Re: [PATCH] padata: use smp_mb in padata_reorder to avoid orphaned padata jobs

From: Daniel Jordan
Date: Fri Jul 12 2019 - 12:10:28 EST


On Fri, Jul 12, 2019 at 12:10:12PM +0200, Steffen Klassert wrote:
> On Fri, Jul 12, 2019 at 06:06:36PM +0800, Herbert Xu wrote:
> > Daniel Jordan <daniel.m.jordan@xxxxxxxxxx> wrote:
> > >
> > > CPU0 CPU1
> > >
> > > padata_reorder padata_do_serial
> > > LOAD reorder_objects // 0
> > > INC reorder_objects // 1
> > > padata_reorder
> > > TRYLOCK pd->lock // failed
> > > UNLOCK pd->lock
> >
> > I think this can't happen because CPU1 won't call padata_reorder
> > at all as it's the wrong CPU so it gets pushed back onto a work
> > queue which will go back to CPU0.

Thanks for looking at this.

When you say the wrong CPU, I think you're referring to the reorder_via_wq
logic in padata_do_serial. If so, I think my explanation was unclear, because
there were two padata jobs in flight and my tracepoints showed neither of them
punted padata_reorder to a workqueue. Let me expand on this, hopefully it
helps.

pcrypt used CPU 5 for its callback CPU. The first job in question, with
sequence number 16581, hashed to CPU 21 on my system. This is a more complete
version of what led to the hanging modprobe command.
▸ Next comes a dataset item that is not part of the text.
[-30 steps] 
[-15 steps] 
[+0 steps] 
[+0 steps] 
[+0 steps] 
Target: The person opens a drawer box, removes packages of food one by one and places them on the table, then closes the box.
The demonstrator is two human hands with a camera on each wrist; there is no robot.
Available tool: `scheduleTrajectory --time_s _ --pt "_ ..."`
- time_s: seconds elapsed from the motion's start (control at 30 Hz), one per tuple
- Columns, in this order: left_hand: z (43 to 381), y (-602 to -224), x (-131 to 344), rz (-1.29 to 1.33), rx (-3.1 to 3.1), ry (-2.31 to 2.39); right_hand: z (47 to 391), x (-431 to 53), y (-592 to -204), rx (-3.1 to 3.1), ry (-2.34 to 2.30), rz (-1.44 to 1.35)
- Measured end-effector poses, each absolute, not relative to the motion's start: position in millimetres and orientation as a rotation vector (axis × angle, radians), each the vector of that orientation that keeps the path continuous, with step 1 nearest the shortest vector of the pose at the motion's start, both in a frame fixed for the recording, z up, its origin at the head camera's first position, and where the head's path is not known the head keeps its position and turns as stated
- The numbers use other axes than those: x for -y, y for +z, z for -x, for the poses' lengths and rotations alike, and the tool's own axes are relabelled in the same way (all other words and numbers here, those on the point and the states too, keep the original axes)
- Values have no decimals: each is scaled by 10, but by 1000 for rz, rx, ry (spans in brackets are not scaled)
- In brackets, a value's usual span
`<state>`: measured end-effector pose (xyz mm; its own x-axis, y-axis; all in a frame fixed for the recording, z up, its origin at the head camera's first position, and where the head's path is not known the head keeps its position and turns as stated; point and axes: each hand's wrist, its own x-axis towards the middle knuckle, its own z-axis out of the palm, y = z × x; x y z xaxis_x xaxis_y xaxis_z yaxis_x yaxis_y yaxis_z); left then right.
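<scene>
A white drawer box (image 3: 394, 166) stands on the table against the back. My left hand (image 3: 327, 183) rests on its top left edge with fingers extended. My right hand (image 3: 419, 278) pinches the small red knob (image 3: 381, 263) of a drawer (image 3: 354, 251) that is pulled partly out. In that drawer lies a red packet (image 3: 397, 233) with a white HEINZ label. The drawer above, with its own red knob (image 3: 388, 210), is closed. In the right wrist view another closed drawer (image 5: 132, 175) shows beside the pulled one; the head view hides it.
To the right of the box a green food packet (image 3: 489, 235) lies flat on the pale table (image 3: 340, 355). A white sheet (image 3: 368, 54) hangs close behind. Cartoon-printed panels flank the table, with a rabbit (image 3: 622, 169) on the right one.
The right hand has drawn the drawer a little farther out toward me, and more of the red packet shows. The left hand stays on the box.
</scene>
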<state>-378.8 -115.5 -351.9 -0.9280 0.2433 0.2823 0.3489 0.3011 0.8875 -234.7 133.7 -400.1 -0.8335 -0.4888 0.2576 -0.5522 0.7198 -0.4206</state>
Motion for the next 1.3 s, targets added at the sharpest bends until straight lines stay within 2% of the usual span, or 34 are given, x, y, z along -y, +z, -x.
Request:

modprobe (CPU2) kworker/21:1-293 (CPU21) kworker/5:2-276 (CPU5)
-------------------------- ------------------------ ----------------------
<submit job, seq_nr=16581>
...
padata_do_parallel
queue_work_on(21, ...)
<sleeps>
padata_parallel_worker
pcrypt_aead_dec
padata_do_serial
padata_reorder
| padata_get_next // returns job, seq_nr=16581
| // serialize seq_nr=16581
| queue_work_on(5, ...)
| padata_get_next // returns -EINPROGRESS
// padata_reorder doesn't return yet!
| | padata_serial_worker
| | pcrypt_aead_serial
| | <wake up modprobe>
| | <worker finishes>
<submit job, seq_nr=16582> | |
... | |
padata_do_parallel | |
queue_work_on(22, ...) | | (LOAD reorder_objects as 0 somewhere
<sleeps> | | in here, before the INC)
| | kworker/22:1-291 (CPU22)
| | ------------------------
| | padata_parallel_worker
| | pcrypt_aead_dec
| | padata_do_serial
| | // INC reorder_objects to 1
| | padata_reorder
| | // trylock fail, CPU21 _should_
| | // serialize 16582 but doesn't
| | <worker finishes>
| // deletes pd->timer
// padata_reorder returns
<worker finishes>
<keeps on sleeping lazily>

My tracepoints showed CPU22 increased reorder_objects to 1 but CPU21 read it as
0.

I think adding the full barrier guarantees the following ordering, and the
memory model people can correct me if I'm wrong:

CPU21 CPU22
------------------------ --------------------------
UNLOCK pd->lock
smp_mb()
LOAD reorder_objects
INC reorder_objects
spin_unlock(&pqueue->reorder.lock) // release barrier
TRYLOCK pd->lock

So if CPU22 has incremented reorder_objects but CPU21 reads 0 for it, CPU21
should also have unlocked pd->lock so CPU22 can get it and serialize any
remaining jobs.